Message, Stephen & Don Taylor. Waders of Europe, Asia and North America.

Robson, Craig. Birds of Southeast Asia. Princeton University Press. Crow-billed Drongo and Black Drongo, p. 176.

GUEST POST: ‘Far from Shanghai, Four Hours of Arctic,’ by John MacKinnon

Editor’s note: John MacKinnon is the co-author of A Field Guide to the Birds of China. Since its publication in 2000, this pioneering work has been the standard guide to the birds of China for foreign and Chinese birders alike. MacKinnon is a pioneer in another, smaller way—he is the author of the first guest post in the history of shanghaibirding.com. Herewith we present “Far from Shanghai, Four Hours of Arctic,” an account of an afternoon MacKinnon recently spent in the Altai Mountains in Northern Xinjiang. MacKinnon’s photos illustrate this post, and I have added two of mine, from my May 2012 Altai trip. — Craig Brelsford

Far from Shanghai, Four Hours of Arctic
by John MacKinnon
for shanghaibirding.com

John MacKinnon
John MacKinnon

My father was raised on Scotland’s Isle of Skye—a wild youth who could throw a cricket ball a hundred yards. And when I was 8 years old he delighted in taking me on walks up Blaven and the Red Hills to tell me of his own wild childhood exploits. I was much impressed by his story of once killing a ptarmigan with a stone until a few years later I visited the Cairngorms and discovered how incredibly tame that species is—a sitting duck (uggh!) at 10 metres. But those bleak alpine landscapes remain in my blood, and so it was a great delight on 5 June 2016 to join a few fellow birdwatchers of the Altai Bird Lovers Society to head up into the hills above Altai Town for a few hours bird-watching.

I had given the Society a talk in the morning, so our time was limited. It became even more shortened as the military guard at the only barrier we had to pass held us up for two hours insisting no foreigners were allowed beyond his post. Many phone calls later, we were allowed to advance. The delay was a pity, as we had to bypass several fellow birders who were stalking a rare Snowy Owl sighted earlier in the valley.

These woods echo to the calls of familiar European birds—Common Chaffinch, Eurasian Blackbird, Great Tit, Common Nightingale, and Rock Bunting. The undergrowth was abloom with wild peonies, but we were heading for higher ground. We would have only four hours more of daylight.

Rock Bunting Emberiza cia par, Altai Mountains, 18 May 2012. Rock Bunting occurs in mountainous areas from southern Europe and North Africa to Xinjiang and Tibet. Photo by Craig Brelsford.
Rock Bunting Emberiza cia par, Altai Mountains. Rock Bunting occurs in mountainous areas from southern Europe and North Africa to Xinjiang and Tibet. (Craig Brelsford)

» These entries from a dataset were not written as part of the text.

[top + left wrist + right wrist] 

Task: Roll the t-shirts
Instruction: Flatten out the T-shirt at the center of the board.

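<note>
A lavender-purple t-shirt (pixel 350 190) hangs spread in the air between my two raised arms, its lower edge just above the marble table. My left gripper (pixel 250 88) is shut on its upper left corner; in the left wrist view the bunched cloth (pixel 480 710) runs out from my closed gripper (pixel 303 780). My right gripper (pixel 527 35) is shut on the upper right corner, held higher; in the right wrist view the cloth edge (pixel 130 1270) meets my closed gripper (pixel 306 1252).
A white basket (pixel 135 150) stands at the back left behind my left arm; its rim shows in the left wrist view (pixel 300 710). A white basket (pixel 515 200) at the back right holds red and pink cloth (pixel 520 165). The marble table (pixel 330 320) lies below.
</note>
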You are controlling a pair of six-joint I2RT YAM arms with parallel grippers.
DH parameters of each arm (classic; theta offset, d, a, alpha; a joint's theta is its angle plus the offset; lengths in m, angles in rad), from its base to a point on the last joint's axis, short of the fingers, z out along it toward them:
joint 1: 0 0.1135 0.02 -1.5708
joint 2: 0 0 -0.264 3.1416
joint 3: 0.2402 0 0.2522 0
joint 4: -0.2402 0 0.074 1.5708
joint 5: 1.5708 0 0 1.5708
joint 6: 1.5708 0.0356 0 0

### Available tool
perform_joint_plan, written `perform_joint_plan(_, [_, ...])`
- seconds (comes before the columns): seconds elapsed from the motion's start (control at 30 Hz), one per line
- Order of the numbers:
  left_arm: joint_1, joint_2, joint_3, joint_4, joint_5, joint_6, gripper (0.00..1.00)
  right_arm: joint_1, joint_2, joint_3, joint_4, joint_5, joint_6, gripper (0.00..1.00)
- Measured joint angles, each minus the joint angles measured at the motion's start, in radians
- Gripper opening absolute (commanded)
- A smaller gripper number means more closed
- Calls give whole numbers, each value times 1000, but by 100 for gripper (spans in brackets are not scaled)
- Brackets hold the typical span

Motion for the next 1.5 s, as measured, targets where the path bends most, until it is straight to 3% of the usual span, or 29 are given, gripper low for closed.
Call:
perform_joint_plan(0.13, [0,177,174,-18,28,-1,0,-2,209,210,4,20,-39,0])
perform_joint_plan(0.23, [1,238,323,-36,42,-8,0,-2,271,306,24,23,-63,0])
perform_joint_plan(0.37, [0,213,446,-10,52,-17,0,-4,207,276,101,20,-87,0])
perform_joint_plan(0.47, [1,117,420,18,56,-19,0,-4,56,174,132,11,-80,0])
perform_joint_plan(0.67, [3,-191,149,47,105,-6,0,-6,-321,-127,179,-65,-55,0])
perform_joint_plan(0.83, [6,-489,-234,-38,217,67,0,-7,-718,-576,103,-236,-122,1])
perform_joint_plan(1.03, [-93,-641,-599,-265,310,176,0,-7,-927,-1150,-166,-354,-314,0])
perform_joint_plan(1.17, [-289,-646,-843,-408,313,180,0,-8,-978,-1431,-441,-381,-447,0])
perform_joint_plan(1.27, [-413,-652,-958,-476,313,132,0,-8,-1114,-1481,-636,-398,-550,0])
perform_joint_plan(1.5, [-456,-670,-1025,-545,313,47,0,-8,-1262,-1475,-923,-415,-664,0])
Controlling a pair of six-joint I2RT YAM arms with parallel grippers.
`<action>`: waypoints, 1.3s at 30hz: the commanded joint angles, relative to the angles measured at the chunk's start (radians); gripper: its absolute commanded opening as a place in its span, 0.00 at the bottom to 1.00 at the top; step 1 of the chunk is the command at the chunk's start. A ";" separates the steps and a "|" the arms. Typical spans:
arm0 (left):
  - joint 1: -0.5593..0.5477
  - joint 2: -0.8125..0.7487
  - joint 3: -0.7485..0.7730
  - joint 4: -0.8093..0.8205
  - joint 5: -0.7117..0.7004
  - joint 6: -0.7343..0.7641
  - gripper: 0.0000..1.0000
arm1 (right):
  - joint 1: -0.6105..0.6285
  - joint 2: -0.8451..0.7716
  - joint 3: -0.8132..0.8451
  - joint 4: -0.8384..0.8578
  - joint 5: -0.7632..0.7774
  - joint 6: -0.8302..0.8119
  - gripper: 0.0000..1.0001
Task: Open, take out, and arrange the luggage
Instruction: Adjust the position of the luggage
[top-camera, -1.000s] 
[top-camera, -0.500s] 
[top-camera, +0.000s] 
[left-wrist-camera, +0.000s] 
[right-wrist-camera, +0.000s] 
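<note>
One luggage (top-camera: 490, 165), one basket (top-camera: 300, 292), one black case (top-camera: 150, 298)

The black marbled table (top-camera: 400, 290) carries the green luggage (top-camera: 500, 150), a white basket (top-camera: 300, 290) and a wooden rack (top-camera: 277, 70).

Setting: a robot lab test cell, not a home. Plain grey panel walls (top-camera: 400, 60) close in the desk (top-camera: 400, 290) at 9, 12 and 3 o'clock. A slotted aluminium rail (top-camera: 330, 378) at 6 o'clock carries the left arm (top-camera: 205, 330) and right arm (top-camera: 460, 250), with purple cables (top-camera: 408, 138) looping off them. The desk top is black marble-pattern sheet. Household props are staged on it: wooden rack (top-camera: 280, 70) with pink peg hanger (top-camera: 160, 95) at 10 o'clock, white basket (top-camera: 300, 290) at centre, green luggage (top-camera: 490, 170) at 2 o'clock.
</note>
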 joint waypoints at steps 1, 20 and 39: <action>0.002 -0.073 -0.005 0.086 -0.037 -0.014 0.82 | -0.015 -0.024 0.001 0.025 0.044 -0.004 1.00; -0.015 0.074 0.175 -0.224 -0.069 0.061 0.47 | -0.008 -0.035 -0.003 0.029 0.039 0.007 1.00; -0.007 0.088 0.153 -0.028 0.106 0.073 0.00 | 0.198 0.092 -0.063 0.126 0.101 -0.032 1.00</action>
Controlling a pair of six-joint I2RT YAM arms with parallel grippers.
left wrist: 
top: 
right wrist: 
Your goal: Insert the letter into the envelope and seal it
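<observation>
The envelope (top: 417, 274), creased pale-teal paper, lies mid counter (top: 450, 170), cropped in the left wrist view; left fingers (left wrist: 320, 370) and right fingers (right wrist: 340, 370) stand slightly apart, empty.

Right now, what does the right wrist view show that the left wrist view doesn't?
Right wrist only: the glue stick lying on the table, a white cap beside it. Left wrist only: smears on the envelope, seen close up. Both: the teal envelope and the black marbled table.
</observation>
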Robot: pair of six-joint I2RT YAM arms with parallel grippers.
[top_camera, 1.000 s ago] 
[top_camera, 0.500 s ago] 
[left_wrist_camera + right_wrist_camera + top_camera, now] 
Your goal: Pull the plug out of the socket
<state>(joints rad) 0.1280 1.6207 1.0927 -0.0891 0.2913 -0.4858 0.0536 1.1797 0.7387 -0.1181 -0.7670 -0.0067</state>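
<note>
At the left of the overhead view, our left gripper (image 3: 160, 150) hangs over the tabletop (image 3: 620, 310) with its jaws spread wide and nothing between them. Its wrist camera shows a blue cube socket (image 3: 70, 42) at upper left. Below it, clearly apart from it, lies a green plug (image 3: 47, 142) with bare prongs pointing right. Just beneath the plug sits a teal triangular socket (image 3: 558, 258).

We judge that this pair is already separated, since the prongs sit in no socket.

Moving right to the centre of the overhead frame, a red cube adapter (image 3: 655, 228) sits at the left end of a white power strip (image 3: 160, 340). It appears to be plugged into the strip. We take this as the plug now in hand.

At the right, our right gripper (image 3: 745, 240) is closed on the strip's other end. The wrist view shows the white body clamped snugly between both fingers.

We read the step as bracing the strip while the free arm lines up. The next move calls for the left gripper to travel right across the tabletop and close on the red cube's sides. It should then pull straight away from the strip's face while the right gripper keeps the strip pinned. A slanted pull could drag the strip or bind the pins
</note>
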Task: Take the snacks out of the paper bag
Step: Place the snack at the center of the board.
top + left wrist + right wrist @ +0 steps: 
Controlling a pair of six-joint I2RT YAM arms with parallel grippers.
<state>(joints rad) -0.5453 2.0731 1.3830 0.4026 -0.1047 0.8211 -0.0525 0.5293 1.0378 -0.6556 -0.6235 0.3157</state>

The road was rough—sometimes rocky, sometimes deeply rutted in mud. It had been raining, and the mountain streams were flooding out of their banks, and we had to ford them many times. We passed out of the forests and into the open meadows. These were gloriously green with new spring grass before the Kazakh herdsmen could bring their flocks up for the summer grazing. Thousands of Purple Fawn Lilies (Erythronium sibiricum) and Cowslips (Primula denticulata) glistened in the sunlight, fluttering in the wind. Grey, Yellow, and White Wagtail skittered out of the way of our 4-wheel vehicle as it laboured up the trail. Black Kites and a lone Common Kestrel glided over the valley. Large sleepy marmots gazed at us as we drove on higher towards the snowline, and a large eagle flew just over our heads without giving us a second glance.

Black Kite in Altai Mountains, 18 May 2012. Photo by Craig Brelsford.
Black Kite in Altai Mountains. (Craig Brelsford)

The road twisted about between great walls of snow where a digger had cut a way through, and eventually we emerged on top of the world, with views way into the distance across the Mongolian border. It was indeed very similar to the landscapes of the Scottish Cairngorms, and I felt quite at home as we came to a halt and started on foot to clamber across the loose rocks and patches of shallow snow that covered the rolling hilltops. But the air was thin, and I could already feel the altitude at nearly 3000 m as I trudged ahead in a slightly desperate search to find Rock Ptarmigan.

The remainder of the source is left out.